Для въезда в Санкт-Петербург евреям требовалось специальное разрешение, официально им было запрещено там проживать, хотя с середины XIX века их становилось в столице все больше и больше. В 1869 году в городе было почти 6000 евреев, а в 1900-м – более 20 000; тогда они составляли уже 1,6 % от всего населения города. Впрочем, на еврейских купцов первой гильдии запрет на проживание в Санкт-Петербурге не распространялся, и, следовательно, столица была открыта для Шмерки Меклера и его сына. Шмерка добыл удостоверение, где говорилось, что Шагал помогал ему в делах, и это позволило Шагалу въехать в город. Отец Шагала выдал ему двадцать семь рублей – эквивалент месячной платы за дешевую комнату – и предупредил, что больше денег не будет.

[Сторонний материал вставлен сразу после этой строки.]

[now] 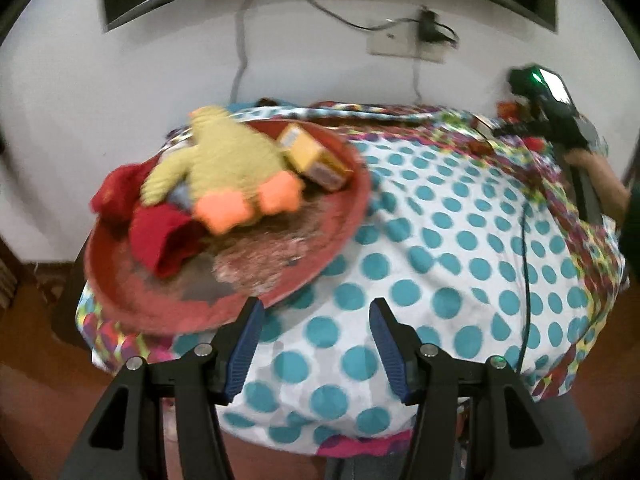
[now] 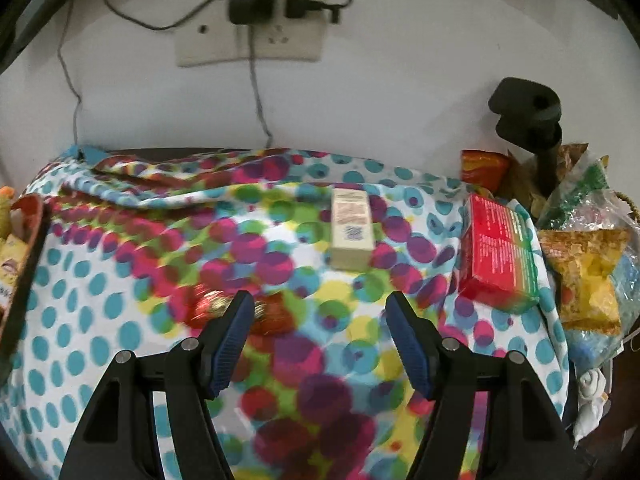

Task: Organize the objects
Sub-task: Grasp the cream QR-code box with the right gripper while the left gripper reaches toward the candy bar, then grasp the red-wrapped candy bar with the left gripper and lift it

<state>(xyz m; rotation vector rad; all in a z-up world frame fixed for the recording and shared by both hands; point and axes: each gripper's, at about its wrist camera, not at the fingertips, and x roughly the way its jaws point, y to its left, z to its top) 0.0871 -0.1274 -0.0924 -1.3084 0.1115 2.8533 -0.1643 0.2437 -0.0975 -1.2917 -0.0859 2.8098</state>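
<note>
A round red tray (image 1: 320, 248) sits on the dotted cloth at the left; its edge also shows in the right wrist view (image 2: 28, 248). In it lie a yellow plush duck (image 1: 228, 160), a yellow box (image 1: 312, 156) and red cloth (image 1: 160, 236). My left gripper (image 1: 316, 320) is open and empty just in front of the tray's near rim. My right gripper (image 2: 320, 312) is open and empty above the cloth. Ahead of it lie a cream box (image 2: 351, 232), a red and green box (image 2: 500, 256) and a shiny red wrapper (image 2: 276, 316) by its left finger.
Snack bags (image 2: 584, 272) fill a basket at the right edge. A black stand (image 2: 528, 116) rises behind them. A wall socket with plugs and cables (image 2: 252, 36) is at the back. A black cable (image 1: 524, 280) crosses the cloth. The right gripper shows in the left wrist view (image 1: 552, 112).
</note>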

Пэн послал в Санкт-Петербург фотографу Иоффе рекомендацию, чтобы тот взял Шагала работать ретушером.
В последнюю неделю 1906 года, перед тем как покинуть город, Меклер и Шагал вместе сфотографировались – друзья-соперники, исполненные ожиданий, на границе взрослой жизни в новом городе. У Меклера, отпрыска изнеженной семьи, изящные черты лица, но при этом тревожный, эгоцентричный взгляд бегающих узких глаз. Белла, которая знала его до того, как встретилась с Шагалом, вспоминала, что «у него было поразительное, привлекательное, скорее девичье лицо. Но он был как горький шоколад и как его собственная живопись, слегка неприятным». Шагал выглядит более взволнованным предстоящей дорогой. Однако в нем видны внутренняя уверенность и решительность, что оттеняет слабость Меклера. Сильный подбородок, четкий рисунок лба, яркие, настойчивые глаза и независимое выражение лица Шагала наводят на мысль о сокрытых в нем решимости и большой энергии. «Я выбрал живопись, для меня это было так же совершенно необходимо, как еда», – сказал Шагал в конце жизни. На фотографии двух авантюристов, сделанной в 1906 году, один вызывает мысли об иссякающей энергии привилегированного класса, другой – о непреклонной силе класса нового. В этой фотографии ощущается предчувствие революционной судьбы России. Наступление современного искусства было частью этого будущего. И Шагал в свои девятнадцать лет готов был сыграть свою роль в созидании форм этого искусства.
Глава третья
Запретный город. Санкт-Петербург 1907—1908
После десяти часов путешествия в тесном вагоне третьего класса два первооткрывателя из Витебска доехали до Санкт-Петербурга и присоединились к толпе пассажиров, высыпавших на платформу Витебского вокзала. Витебский, самый старый железнодорожный вокзал города, был построен для поездок императорской семьи в их загородный дворец в Царском Селе. Недавно, в 1904 году, его обновили, и ныне он представлял собою образец стиля модерн – российский эквивалент
К станции примыкали широкий Загородный проспект и Семеновский плац. Чтобы добраться до центра Санкт-Петербурга, Шагал и Меклер должны были пройти через самую некрасивую часть столицы. Двигаясь на север, они скоро вышли на Сенную площадь, прежде бывшую скотным рынком. «…Духота, толкотня, всюду известка, леса, кирпич, пыль и та особенная летняя вонь, столь известная каждому петербуржцу, не имеющему возможности нанять дачу <…>. Нестерпимая же вонь из распивочных <…> и пьяные, поминутно попадавшиеся, несмотря на буднее время, довершили отвратительный и грустный колорит картины…» – писал Достоевский в «Преступлении и наказании». К 1900-м годам Сенная площадь была переполнена робкими, полными надежд новичками, такими как Шагал. В это десятилетие три четверти из двухмиллионного населения Санкт-Петербурга говорили о себе как о недавно приехавших в город из деревни, «оторванных от пашни и ввергнутых прямо в фабричное горнило», – по замечанию Троцкого. И вот авантюрист Шагал становится таким же анонимным иммигрантом, одним из многих, ищущих работу и жилье.
«Комнат, углов сдавалось великое множество. Объявлений было как сырости», – вспоминал он. В типичной санкт-петербургской квартире жили в среднем по шестеро в комнате. По официальным исследованиям 1904 года, квартиры эти были с погребами, коридорами, кухнями. Алчные владельцы делили их множеством перегородок ради получения дохода от новых постояльцев. Шагал явился к другу Пэна фотографу Иоффе, который взял его на работу в ателье, в компенсацию за нудную работу по ретушированию морщин и сорочьих лапок оплачивал питание и предоставил жилье, которое пришлось делить с молодым скульптором.